In reviewing Dan’s long and growing list of medications, some of which he had been taking since his heart surgery, one stood out: a beta blocker called metoprolol. Jan De Beur had treated several patients who suffered from terrifying hallucinations while taking the drug; one man had tried to strangle his wife.
The problem is not new, Jan De Beur says, but remains underrecognized. As far back as 1985, doctors have reported hallucinations, vivid nightmares and behavioral disturbances in some patients who took metoprolol. Several patients, British researchers wrote, described animals in their bedrooms, just as Dan had.
At Jan De Beur’s suggestion, Dan’s cardiologist prescribed a different beta blocker. His hallucinations and nightmares disappeared. But it became increasingly clear that Dan would need surgery to remove the tumor as his levels of calcium and parathyroid hormone rose.
In March 2015, Dan underwent a 45-minute operation. In the recovery room, he said, “it felt as though a bale of cotton had been pulled from my brain.” His mood swings and problems with thinking and motor coordination disappeared. His calcium and PTH levels quickly returned to normal, where they have remained.
Dianne’s support and persistence, he said, enabled him to get through two hellish years.
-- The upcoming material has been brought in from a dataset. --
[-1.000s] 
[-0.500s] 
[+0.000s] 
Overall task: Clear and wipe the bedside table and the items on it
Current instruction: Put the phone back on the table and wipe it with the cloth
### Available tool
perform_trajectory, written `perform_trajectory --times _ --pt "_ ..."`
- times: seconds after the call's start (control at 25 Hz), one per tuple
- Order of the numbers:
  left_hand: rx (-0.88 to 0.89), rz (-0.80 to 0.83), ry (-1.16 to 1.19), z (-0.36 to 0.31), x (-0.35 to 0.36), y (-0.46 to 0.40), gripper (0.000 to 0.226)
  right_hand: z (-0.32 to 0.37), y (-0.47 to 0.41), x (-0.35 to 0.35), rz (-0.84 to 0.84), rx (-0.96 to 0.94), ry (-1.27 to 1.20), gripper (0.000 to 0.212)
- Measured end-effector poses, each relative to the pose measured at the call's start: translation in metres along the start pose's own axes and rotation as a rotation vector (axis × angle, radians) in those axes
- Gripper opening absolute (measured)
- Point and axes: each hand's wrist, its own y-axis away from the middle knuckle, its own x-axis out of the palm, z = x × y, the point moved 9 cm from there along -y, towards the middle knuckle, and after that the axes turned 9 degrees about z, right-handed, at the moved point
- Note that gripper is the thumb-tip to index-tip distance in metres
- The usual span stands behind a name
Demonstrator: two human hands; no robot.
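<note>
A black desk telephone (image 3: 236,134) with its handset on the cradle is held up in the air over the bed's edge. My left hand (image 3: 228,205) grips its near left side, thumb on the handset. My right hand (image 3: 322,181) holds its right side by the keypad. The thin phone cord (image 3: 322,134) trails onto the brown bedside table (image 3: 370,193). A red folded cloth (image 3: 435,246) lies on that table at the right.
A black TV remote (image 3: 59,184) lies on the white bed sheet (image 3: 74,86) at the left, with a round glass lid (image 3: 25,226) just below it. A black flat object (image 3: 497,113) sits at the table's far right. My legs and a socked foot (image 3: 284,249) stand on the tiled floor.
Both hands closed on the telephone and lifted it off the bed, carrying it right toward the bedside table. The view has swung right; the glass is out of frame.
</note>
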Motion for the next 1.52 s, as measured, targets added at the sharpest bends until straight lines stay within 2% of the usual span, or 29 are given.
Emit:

Dianne credits the help provided by their internist Scott Eden.
To Jan De Beur, Dan’s experience underscores the potential pitfalls of a clinical diagnosis made largely on the basis of symptoms, not a concrete test that confirms or refutes a diagnosis. For Lewy body dementia and many other ailments, there is no such test. That’s why, she said, it’s important for doctors to ask, ‘Is there any other explanation for this?’ “In his case you had several things coming together that looked like something else. In the meantime, he had to live with a devastating diagnosis.”
The couple has struggled to come to terms with their ordeal. Dan has met several times with a psychologist. He said he was told by another doctor that the neurologist who made the Lewy body diagnosis has been informed of her error.
Dan has not contacted her. “I don’t know what I’d say to her,” he said. “I wonder what she’d say to me.”